A year ago, I set up a wireless network using PEAP authentication in
accordance with the instructions in Microsoft's document "Securing
Wireless LANS with PEAP and passwords". Everything worked fine for a
year. Now, user attempts to connect are all being rejected. The only
message I've seen that was at all helpful in the event log, along with
endless messages telling me logons were rejected was one suggesting
there is a kerberos problem somewhere, and I should check my public
key infrastructure. I fired up the certification authority MMC snap
in, and lo and behold, the certificate for the domain controller that
hosts IAS just expired. (It's the same server that hosts the
certification authority). I can't figure out how to get it to renew.
I tried rebooting the server, that didn't help.

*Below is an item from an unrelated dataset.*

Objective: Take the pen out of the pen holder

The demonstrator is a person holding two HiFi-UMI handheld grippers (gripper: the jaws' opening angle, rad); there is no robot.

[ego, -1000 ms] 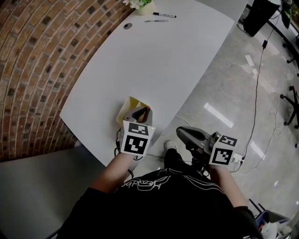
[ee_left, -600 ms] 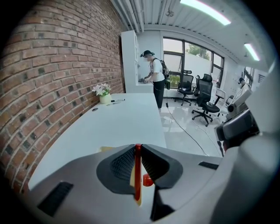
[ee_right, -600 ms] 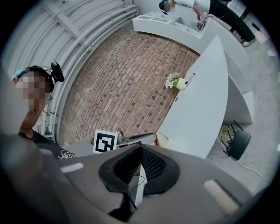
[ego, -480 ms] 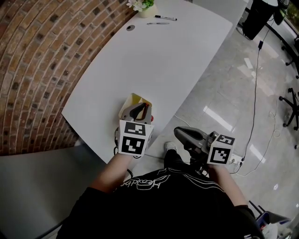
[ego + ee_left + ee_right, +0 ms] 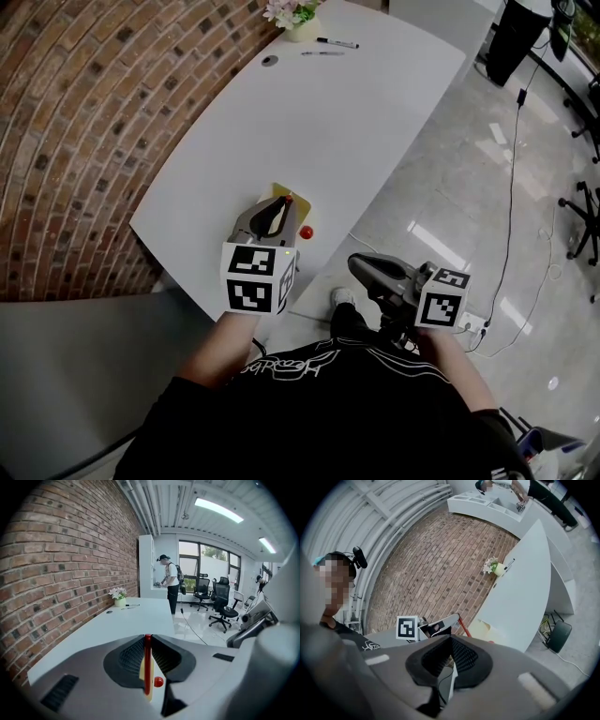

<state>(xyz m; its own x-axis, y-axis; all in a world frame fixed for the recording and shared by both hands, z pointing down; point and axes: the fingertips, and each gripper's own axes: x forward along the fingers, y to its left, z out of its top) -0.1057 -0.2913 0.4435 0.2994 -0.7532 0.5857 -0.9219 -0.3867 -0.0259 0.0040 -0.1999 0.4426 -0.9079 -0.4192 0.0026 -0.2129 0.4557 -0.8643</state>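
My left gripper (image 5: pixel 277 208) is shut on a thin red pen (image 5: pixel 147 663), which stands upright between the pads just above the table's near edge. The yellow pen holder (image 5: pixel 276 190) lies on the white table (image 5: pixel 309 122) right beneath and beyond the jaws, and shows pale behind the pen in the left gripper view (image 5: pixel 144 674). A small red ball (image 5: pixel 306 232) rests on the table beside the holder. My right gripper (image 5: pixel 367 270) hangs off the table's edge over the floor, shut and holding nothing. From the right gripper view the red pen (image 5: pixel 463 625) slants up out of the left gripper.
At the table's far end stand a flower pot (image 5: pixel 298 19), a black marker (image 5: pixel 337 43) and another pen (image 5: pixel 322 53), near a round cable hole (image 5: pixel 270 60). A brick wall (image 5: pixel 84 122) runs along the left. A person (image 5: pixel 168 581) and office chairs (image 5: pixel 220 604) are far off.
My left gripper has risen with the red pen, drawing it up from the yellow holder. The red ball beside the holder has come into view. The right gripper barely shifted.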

Some app note I found on MS's web site suggests there may be a group
policy preventing autoenrollment, but it doesn't say specifically how
to fix it.

One other thing I discovered is if, in the clients, you configure the
wireless network not to validate your server certificate, you're in.

BTW, the expiration period for the certificate I generated in the
process of following the WLAN setup instructions is 25 years, I don't
recall ever generating a certificate that expired in a year.

Anyone have any clue how to get this domain controller to renew its
cert, so clients can connect without disabling 1/2 the authentication?